Sony HDR-CX700V Camcorder Review
Like most camcorders, the Sony HDR-CX700V has a dedicated still image mode for taking photos with the camcorder. You can access this mode by selecting it from the menu system (under the Shooting Mode submenu), or by pressing the small mode button on the back of the camcorder. The mode button only switches between video and photo modes, it does not allow you to enter other shooting modes (like Golf Shot or Smooth Slow Record), nor will it bring you to playback mode.
When you look at photo size options on the camcorder, you'll notice the highest quality setting is a 12.3-megapixel photo option. This setting exceeds the CX700V's effective pixel count for still images, which is 6.14 megapixels. However, Sony claims that the "unique pixel array of Sony's ClearVid and the image processing system (BIONZ) allow still image resolution equivalent to [12.3 megapixels]." Basically, we take this statement to mean Sony is interpolating the images in order to capture them at that size. The amount of pixels in those 12+ megapixel photos, will still be 6.14 megapixels (or around that). Other photo options on the CX700V include a 9.2 megapixels, 3.3 megapixels, and VGA. All of these size options, other than the 12.3-megapixel mode, capture photos at a 4:3 aspect ratio.
Enough of this pixel jargon. The Sony HDR-CX700V has plenty of other still image features worth talking about. There's a built-in flash on the front of the camcorder, and the flash has a number of intensity settings and red-eye reduction. The face detection feature can also be used to detect smiles, which leads us to Sony's "smile shutter" technology. This allows the camcorder to automatically take photos when it detects a smiling subject. It doesn't work perfectly, but the mode even allows you to set the smile sensitivity for which the camcorder to detect (low, medium, or high).
Smooth Slow Record
A simple slow motion mode, Smooth Slow Record, will capture 3 seconds of footage and turn it into 12 seconds of slow motion video (by recording with a 240fps frame rate). The video quality isn't great, so we recommend using this function sparingly, but it can create some cool effects. The main problem is the 3-second recording limitation. You can also set Smooth Slow Record to capture the three seconds of footage before or after you hit the record button.
This feature is entirely designed to capture and analyze a golf swing. When you turn it on, the screen is cropped on the left and right and a small white box appears in the middle of the frame. You are meant to position the golfer within this box and a message tells you to press the start/stop record button "right after impact" (we assume this is referring to the golf club hitting the golf ball). The feature works best if the camcorder is on a tripod or laying flat.
After you do all this, the camcorder will take the short bit of footage and divide into a bunch of still images. This way you can see frame-by-frame analysis of your golf swing. Maybe this feature could be used for other analysis, but the limitations on image size and record time make this difficult. Can't Sony tweak this feature for a baseball swing analysis?
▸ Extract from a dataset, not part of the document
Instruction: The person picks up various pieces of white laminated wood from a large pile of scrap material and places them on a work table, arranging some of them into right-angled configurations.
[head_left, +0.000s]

Maybe next year.
Night Shot uses infrared technology (like night vision goggles) to allow you record an image in total darkness. You just have to be willing to accept the fact that all your videos shot in this mode will come out looking bright green. This is a prized feature for people who love to take their camcorder camping, spelunking, or on nighttime tours of haunted houses.
You can add a black or white fade while you shoot your video clips using this setting.
The HDR-CX7000V has built-in GPS that allows you to keep track of your videos by the location in which they were shot—and you can even view/organize clips by location on a map. You turn GPS on and off via a small switch inside the camcorder's LCD cavity. Keep in mind, having GPS activated will drain your battery a bit faster than normal. Also a problem: the CX700V's GPS function could not find our office location on the map. We had to walk around outside before things started to click. Don't expect the GPS to work smoothly everywhere (even in major cities).